O dia da eleição, nas minhas redondezas em São Paulo, também foi feliz. As pessoas estavam celebrando nos bares e restaurantes já antes de acabar o horário de votação. Neste vídeo, flagrei o momento em que a rua comemorava que Lula estava matematicamente eleito:



Não sei se saberemos um dia a dimensão (se regional, nacional ou maior ainda) dos esquemas de persuasão alternativa de votos no governo, como este que Caco Barcellos flagrou. Imagino que somente Lula, o maior presidente da história brasileira, teria sido capaz de enfrentar algo desta natureza e enormidade, fruto da leniência estrutural das instituições com a direita no país.
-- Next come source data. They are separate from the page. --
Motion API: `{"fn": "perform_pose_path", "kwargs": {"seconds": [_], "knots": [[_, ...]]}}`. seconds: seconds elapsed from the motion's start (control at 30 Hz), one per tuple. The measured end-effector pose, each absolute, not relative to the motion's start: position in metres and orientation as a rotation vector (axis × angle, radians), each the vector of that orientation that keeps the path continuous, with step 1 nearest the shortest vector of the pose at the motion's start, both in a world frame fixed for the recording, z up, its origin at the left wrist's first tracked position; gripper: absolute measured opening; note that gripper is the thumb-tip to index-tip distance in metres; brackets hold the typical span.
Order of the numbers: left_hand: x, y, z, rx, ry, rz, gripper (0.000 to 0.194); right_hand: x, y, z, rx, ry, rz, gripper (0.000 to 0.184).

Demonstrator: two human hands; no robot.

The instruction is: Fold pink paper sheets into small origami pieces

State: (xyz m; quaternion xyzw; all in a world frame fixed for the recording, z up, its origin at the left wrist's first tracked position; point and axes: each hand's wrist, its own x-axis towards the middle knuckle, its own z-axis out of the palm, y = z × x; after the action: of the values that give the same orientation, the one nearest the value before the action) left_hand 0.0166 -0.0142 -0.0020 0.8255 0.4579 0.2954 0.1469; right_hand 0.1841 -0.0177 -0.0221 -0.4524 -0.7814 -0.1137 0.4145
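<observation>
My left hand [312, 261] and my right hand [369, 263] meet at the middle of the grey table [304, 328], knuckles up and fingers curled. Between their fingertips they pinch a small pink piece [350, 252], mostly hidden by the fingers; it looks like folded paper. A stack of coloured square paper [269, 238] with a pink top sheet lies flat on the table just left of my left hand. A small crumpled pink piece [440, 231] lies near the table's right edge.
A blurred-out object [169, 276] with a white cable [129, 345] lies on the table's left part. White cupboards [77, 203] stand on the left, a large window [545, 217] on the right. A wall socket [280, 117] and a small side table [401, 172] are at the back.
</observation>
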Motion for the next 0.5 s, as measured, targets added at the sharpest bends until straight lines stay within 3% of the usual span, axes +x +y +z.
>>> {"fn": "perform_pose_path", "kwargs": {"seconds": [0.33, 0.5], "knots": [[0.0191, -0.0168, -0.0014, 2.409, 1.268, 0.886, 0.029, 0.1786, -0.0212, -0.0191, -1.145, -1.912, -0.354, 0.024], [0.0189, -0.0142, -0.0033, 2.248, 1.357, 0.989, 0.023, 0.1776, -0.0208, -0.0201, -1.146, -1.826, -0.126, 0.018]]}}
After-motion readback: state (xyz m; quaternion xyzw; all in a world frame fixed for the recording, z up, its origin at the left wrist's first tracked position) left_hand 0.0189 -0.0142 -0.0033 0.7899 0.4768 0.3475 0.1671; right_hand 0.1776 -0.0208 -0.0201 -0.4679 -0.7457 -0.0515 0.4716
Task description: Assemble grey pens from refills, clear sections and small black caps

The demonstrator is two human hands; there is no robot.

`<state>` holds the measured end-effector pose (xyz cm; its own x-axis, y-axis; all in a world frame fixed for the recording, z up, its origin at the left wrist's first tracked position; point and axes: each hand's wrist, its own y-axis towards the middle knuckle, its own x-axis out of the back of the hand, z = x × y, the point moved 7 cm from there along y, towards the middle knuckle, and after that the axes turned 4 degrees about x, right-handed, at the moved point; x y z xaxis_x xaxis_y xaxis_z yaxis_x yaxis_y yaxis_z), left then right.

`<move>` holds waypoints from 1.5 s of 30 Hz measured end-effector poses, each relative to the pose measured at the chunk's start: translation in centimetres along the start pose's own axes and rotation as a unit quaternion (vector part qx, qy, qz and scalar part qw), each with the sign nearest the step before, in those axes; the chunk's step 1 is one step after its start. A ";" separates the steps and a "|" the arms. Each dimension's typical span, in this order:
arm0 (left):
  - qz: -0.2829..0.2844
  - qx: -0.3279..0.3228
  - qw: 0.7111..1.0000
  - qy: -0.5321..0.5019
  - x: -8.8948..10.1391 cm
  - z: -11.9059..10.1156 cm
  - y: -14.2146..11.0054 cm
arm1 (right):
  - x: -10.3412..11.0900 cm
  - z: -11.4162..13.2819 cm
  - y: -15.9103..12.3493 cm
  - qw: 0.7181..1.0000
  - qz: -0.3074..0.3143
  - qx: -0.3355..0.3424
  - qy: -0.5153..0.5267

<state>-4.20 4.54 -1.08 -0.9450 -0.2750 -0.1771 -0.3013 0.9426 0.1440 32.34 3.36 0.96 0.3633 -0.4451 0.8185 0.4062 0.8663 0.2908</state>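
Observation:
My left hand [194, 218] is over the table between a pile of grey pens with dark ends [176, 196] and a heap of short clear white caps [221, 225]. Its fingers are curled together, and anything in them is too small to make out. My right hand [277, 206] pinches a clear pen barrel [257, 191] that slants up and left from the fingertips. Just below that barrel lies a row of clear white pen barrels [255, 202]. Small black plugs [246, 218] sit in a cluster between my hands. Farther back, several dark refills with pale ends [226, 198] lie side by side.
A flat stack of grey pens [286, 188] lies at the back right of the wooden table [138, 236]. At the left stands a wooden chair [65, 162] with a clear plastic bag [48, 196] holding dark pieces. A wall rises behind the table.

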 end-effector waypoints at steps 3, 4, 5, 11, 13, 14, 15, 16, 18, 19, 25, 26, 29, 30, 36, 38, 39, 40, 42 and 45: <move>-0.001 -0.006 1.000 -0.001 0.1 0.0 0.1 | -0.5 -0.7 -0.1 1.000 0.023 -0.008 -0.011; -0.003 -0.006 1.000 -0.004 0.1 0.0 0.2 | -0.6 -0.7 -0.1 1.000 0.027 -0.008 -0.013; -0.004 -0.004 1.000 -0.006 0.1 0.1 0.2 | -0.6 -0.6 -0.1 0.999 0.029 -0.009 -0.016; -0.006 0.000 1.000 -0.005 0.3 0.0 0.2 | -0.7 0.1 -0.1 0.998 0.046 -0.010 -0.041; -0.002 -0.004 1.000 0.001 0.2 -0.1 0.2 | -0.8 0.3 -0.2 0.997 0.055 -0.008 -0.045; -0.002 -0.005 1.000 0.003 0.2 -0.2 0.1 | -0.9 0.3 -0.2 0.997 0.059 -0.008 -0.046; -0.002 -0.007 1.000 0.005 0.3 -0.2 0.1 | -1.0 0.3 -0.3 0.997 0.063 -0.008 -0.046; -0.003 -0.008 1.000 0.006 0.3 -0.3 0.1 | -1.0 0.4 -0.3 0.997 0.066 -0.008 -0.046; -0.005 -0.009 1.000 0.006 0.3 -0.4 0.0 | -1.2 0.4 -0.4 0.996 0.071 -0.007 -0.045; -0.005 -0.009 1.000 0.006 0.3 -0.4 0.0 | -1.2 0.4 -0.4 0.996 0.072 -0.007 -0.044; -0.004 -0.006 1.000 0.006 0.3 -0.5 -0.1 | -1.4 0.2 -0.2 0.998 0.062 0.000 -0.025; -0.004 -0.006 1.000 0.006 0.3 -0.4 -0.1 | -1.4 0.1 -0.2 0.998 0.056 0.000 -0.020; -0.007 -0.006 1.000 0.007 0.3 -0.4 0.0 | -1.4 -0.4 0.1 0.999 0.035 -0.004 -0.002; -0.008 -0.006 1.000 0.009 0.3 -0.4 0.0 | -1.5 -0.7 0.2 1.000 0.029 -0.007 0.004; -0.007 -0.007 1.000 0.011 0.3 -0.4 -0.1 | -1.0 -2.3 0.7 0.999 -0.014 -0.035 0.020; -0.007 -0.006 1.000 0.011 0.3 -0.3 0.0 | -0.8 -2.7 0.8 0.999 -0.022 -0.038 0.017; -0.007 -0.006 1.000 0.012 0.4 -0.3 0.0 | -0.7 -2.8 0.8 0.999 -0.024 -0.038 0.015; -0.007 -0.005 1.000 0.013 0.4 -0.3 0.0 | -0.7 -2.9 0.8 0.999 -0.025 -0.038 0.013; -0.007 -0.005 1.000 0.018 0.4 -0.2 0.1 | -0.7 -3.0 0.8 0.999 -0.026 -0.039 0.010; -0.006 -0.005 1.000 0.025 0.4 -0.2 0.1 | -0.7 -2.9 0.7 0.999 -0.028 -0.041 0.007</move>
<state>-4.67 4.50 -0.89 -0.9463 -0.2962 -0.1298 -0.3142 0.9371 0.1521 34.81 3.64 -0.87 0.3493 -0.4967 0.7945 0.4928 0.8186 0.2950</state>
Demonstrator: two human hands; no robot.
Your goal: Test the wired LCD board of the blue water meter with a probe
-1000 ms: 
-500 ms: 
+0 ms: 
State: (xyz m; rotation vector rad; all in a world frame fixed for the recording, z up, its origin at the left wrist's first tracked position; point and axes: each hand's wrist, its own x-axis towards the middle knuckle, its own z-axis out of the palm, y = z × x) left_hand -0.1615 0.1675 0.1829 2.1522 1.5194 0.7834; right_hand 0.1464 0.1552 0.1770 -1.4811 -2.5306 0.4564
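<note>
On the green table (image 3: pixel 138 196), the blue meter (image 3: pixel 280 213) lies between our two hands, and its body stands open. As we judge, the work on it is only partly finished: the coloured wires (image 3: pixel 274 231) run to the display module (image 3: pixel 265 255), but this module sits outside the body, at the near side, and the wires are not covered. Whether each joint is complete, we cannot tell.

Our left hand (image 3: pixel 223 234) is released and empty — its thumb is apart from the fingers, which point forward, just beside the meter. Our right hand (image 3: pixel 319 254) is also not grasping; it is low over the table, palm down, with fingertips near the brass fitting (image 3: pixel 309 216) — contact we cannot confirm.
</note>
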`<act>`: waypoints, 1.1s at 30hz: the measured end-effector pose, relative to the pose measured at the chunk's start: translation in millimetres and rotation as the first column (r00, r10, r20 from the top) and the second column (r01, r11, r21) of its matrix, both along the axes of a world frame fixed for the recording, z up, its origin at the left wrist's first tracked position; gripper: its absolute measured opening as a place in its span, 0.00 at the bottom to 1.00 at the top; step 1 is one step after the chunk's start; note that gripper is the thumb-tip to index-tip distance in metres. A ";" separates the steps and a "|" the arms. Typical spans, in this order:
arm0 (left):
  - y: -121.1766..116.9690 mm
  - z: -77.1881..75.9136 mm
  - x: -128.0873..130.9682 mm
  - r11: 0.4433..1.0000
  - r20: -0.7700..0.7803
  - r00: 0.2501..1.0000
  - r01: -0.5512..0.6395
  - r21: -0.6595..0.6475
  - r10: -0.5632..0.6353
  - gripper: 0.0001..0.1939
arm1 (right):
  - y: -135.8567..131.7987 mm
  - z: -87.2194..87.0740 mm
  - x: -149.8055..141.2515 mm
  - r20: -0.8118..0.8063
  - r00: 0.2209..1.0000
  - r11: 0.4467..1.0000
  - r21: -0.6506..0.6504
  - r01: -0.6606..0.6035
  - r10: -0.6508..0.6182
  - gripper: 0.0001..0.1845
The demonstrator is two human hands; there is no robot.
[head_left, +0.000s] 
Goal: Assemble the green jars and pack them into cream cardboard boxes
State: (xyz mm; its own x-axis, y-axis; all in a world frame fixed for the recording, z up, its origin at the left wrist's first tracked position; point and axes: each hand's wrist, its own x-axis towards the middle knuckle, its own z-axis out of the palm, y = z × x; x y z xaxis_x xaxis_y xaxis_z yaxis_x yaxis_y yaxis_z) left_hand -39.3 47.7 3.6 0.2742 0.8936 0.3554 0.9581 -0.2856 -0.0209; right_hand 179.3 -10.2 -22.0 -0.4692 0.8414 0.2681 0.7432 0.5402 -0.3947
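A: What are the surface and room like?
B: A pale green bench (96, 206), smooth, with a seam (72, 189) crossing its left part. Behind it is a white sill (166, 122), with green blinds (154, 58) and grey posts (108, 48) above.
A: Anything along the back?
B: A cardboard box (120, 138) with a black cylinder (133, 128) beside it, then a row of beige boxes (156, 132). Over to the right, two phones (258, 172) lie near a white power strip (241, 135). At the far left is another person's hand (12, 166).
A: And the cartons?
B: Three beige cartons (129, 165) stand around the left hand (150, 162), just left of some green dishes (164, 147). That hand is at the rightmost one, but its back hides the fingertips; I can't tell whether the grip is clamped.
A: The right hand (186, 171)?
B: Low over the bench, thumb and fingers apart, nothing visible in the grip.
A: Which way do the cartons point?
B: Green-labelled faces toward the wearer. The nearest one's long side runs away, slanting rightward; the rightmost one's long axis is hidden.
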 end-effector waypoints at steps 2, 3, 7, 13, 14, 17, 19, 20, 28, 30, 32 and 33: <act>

Contra esse tipo de leniência, era importante dar visibilidade à oposição. Fiz o pouco que pude. Durante a campanha, todo dia eu saía com adesivos e/ou broches, andando a pé no Centro de São Paulo, ou pegando ônibus e metrô.




Não tive realmente incidentes por causa disso. Antes do primeiro turno, andava com meu esposo, um cara olhou-nos e disse "demônios". Antes do segundo, um jovem alto que parecia estar em situação de rua e alcoolizado acordou outro jovem que estava dormindo na rua, na minha frente, passou por mim, olhou e disse: "Sou Bolsonaro, seu cu", no mais puro estilo do filho vereador do candidato derrotado. Eu o olhei nos olhos. E seguiu adiante.

Certo dia, almoçava em um restaurante e um homem estava a dizer que Lula nunca poderia ter sido presidente porque tinha se aposentado por causa da mutilação do dedo, "um advogado" lhe contou. Sem ignorância, não há bolsonarismo. Ouvi aquilo e ri, dizendo que Lula provou que o dedo mindinho não era necessário para governar o país.

Os adesivos suscitaram muitas conversas e pedidos de adesivos (passei a andar com extras para dar). Panfletagem, porém, só fiz para a Vivian Mendes, da UP, que conseguiu mais de duzentos e oitenta mil votos sem aparecer no horário eleitoral.

Aqui também temos uma questão importante: faz parte do ódio classista, tão forte no Brasil, o deboche dos trabalhadores manuais mutilados. Esse deboche integra o catálogo de insultos contra Lula, mas na verdade é mais amplo e indica o ódio aos trabalhadores. Como se sabe, a ditadura militar (com seu soi-disant "milagre") não gerou uma enorme concentração de renda, prejudicando os trabalhadores; ela também alçou o Brasil a campeão mundial de acidentes do trabalho. Nesse campo também, a ditadura foi assassina.

Lula vem dessa época. Os zumbis que tentam dar sobrevida ao derrotado parecem ter sido transplantados diretamente desse tempo, em seu culto da morte, não apenas os militares que escolheram o derrotado como sua faceta mais pública, e tem, como instituição, milhares de esqueletos mal ocultados, entre eles os milhares de indígenas mortos e desaparecidos (8.350 para apenas dez etnias, segundo a Comissão Nacional da Verdade). Esses também não foram nomeados.

Lembrando do Mozart: aquele concerto é um dos raros deste compositor em tonalidade menor e tem uma força que se pode chamar de trágica. No entanto, também ele é uma afirmação da vida e da criação.